- PROMPT
From the listing below, set down exactly the lines between the one holding "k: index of" and the one holding "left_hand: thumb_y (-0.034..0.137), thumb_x", inclusive. No other line is wanted.
- Opening Delimiter -
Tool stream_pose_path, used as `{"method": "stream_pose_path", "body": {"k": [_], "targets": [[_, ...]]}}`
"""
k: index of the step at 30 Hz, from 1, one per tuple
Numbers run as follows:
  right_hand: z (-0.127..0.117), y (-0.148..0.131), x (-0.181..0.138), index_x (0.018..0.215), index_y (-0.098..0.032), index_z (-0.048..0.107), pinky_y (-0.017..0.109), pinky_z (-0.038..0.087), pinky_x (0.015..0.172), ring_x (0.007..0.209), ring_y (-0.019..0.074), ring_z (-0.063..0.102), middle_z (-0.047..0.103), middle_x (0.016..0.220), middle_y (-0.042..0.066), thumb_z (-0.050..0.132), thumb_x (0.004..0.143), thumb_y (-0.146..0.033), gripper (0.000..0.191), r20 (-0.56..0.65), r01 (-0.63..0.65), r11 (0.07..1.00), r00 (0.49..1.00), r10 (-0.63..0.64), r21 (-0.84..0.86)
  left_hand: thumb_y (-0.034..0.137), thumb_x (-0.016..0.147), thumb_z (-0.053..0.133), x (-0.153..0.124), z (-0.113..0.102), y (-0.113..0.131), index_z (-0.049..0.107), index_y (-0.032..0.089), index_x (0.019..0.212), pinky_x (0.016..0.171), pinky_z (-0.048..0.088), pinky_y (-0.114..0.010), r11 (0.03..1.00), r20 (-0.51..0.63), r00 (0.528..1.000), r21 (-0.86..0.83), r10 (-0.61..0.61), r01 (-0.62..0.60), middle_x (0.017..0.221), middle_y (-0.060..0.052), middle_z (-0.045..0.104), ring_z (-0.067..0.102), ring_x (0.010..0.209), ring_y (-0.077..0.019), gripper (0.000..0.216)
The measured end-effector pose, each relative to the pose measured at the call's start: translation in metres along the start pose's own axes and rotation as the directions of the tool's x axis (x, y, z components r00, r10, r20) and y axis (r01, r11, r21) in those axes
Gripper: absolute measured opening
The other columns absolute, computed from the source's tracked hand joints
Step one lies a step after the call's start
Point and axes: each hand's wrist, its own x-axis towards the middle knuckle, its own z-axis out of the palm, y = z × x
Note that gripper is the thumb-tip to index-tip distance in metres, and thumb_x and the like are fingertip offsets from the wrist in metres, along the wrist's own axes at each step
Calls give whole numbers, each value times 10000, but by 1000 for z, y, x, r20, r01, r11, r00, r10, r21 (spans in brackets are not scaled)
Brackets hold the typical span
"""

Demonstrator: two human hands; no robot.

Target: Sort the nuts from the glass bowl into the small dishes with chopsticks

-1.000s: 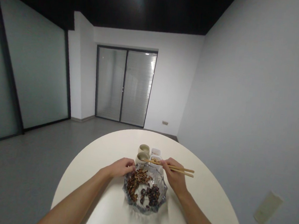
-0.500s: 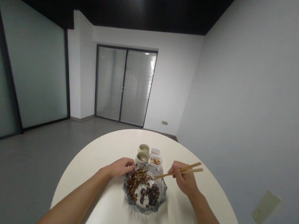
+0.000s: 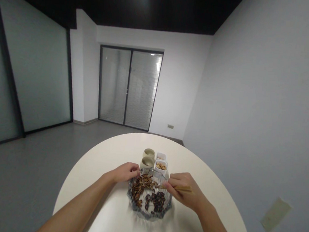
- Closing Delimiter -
- EXERCISE ANSWER
k: index of the step at 30 Hz, from 1, one per tuple
Numbers run as follows:
  right_hand: z (-0.127..0.117), y (-0.148..0.131), x (-0.181..0.138), index_x (0.018..0.215), index_y (-0.098..0.032), index_z (-0.048..0.107), pinky_y (-0.017..0.109), pinky_z (-0.038..0.087), pinky_x (0.015..0.172), ring_x (0.007..0.209), ring_y (-0.019..0.074), ring_z (-0.063..0.102), middle_z (-0.047..0.103), middle_x (0.016..0.220), middle_y (-0.042..0.066), thumb_z (-0.050..0.132), thumb_x (0.004..0.143), thumb_y (-0.146..0.033), gripper (0.000..0.191), r20 (-0.56..0.65), r01 (-0.63..0.65), r11 (0.07..1.00), r00 (0.49..1.00), r10 (-0.63..0.64), r21 (-0.84..0.86)
  left_hand: thumb_y (-0.034..0.137), thumb_x (-0.016..0.147), thumb_z (-0.053..0.133), x (-0.153..0.124), z (-0.113..0.102), y (-0.113..0.131), index_z (-0.049..0.107), index_y (-0.032..0.089), index_x (0.019..0.212), pinky_x (0.016..0.171), pinky_z (-0.048..0.088), pinky_y (-0.114..0.010), r11 (0.03..1.00), r20 (-0.51..0.63), r00 (0.528..1.000), r21 (-0.86..0.83), r10 (-0.61..0.61), r01 (-0.62..0.60), middle_x (0.017..0.221), middle_y (-0.060..0.052), middle_z (-0.045..0.104), ring_z (-0.067..0.102), ring_x (0.010..0.209), ring_y (-0.077..0.019), gripper (0.000..0.216)

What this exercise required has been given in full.